My wife and I usually make it a point to go out for breakfast every Saturday morning. Recently, while visiting one of our favorite breakfast haunts, one of my readers recognized me as the man behind these articles. Her over 90 year old mom was suffering from Alzheimer’s so it didn’t take us long to realize we had some common ground. I was glad, before she left, that she took advantage of my offer to ask me if she had any questions. We never made it out of our chairs.
Her main concern had to do with Mom, Dad and honesty. Like so many, she wasn’t sure if she should be less than honest with Mom about where Dad was. I realized immediately that Dad had probably been gone for a while and she was being challenged by occasional inquiries about his whereabouts from mom. Unfortunately, at one point in time, Dad was in one skilled community while mom was in another. They were never together again but to this day, Mom will, every once in a while, ask where he is? Or make a statement along the lines of “I think your father has a girlfriend. I haven’t seen him in a long time.” Her question to me was, should I tell Mom that Dad is gone? My answer was no.

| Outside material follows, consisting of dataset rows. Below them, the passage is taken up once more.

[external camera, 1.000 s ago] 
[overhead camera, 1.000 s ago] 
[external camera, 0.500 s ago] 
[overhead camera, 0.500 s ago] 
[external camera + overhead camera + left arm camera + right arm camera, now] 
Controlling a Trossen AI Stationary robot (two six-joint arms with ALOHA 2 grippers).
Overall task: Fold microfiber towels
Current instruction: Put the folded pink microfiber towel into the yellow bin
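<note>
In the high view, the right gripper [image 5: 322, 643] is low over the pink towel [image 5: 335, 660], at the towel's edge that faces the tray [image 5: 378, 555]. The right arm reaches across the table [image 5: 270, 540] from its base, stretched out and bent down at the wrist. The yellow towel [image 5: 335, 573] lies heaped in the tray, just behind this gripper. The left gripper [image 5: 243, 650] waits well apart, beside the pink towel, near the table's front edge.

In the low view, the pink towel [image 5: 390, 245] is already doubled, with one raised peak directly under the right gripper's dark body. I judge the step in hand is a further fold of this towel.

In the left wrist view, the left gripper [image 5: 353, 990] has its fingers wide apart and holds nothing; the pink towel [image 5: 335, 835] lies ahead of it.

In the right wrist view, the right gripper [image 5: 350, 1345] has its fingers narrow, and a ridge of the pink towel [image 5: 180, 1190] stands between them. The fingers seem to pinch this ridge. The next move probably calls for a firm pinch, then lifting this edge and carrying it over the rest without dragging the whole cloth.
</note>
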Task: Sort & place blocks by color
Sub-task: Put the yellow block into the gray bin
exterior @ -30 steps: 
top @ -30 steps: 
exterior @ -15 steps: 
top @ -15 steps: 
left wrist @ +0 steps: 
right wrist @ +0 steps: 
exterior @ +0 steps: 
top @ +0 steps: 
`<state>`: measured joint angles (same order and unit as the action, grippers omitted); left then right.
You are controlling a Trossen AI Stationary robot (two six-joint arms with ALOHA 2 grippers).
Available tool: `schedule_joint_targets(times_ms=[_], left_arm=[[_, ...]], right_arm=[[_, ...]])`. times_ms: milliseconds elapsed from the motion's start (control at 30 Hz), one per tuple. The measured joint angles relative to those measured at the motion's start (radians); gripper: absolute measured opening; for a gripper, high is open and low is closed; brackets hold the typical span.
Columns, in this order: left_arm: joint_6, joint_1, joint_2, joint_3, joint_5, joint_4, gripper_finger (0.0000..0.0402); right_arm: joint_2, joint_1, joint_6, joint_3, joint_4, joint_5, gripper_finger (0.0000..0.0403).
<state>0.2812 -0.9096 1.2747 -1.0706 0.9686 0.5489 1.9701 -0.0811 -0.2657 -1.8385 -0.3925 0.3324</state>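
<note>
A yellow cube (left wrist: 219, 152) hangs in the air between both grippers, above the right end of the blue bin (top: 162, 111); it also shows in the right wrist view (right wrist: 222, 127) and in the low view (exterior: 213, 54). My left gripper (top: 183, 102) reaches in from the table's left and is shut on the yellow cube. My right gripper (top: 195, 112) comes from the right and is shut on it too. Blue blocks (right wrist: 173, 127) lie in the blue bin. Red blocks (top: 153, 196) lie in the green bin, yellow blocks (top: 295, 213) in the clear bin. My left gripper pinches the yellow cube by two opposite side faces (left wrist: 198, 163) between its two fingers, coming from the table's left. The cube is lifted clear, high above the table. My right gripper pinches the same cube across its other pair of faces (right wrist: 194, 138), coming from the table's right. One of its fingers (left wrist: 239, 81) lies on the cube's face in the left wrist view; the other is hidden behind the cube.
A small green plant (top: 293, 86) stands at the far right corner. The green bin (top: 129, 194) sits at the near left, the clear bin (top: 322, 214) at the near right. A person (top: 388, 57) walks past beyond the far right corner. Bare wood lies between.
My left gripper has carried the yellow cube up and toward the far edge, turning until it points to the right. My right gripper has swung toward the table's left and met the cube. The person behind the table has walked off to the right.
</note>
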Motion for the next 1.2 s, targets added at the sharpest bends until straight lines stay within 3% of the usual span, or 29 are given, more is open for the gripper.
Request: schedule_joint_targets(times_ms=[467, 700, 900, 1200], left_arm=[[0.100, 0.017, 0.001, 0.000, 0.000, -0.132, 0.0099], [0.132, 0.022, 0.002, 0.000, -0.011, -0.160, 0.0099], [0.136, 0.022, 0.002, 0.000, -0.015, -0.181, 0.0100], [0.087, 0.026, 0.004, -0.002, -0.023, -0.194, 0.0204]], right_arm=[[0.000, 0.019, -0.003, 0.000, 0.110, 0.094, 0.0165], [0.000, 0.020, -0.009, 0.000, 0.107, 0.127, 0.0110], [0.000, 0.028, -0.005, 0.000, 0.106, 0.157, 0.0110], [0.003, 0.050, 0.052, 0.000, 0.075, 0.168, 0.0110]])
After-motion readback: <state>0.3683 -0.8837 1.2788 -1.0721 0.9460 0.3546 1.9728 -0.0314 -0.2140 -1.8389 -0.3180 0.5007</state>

My reasoning is very simple; why make her mourn the death of her husband every time the subject comes up? It’s in situations like these that we turn to the technique of therapeutic fibbing and not everyone embraces it as they should. As a guest speaker, I had a young man in my audience appalled at the thought of lying to his mother. I asked him if he thought it was better that his mother learned of and repeatedly mourned the death of his sister, her daughter 4 or 5 time a week when he’d visit? Or was it better that he reduce her stress and his by simply saying, “don’t worry mom, Heather is fine and she may be by to see you this afternoon?” Another daughter thought that therapeutic fibbing was just plain “B.S.” I’ve said it many times, I appreciate that we were all raised to be good little boys and girls and never to lie to anyone, especially our parents but we’re talking about a quality of life. Her dad was very anxious in those early days of his arrival in a dedicated environment for those with Alzheimer’s and other dementias and had the staff not been trained in therapeutic fibbing or using “fiblets” he never would have been able to stay there.
I had a wife dropped off in a community of mine years ago for a respite stay. Hubby was going down South to visit the kids for a couple of weeks and it was a trip that his wife could never have made. Unfortunately, before he left, he made arrangements with his friends to have them all stop in to see her and to tell her not to worry, that he was coming back soon. For two and half weeks, she stood by the door waiting for him, rather than getting engaged in all the wonderful things she could have that would have made her stay much more pleasant.
As most of you are aware, when you are dealing with an individual with Alzheimer’s you’re doing just that, dealing with an individual. Our mission as caregivers is to insure that they feel safe and in a positive place. There’s a great deal for them to attempt to process in their everyday life and that’s one more reason that honesty is not always the best policy. Trust me that when you realize how constructive using “fiblet’s” are, the more comfortable you’ll be using them.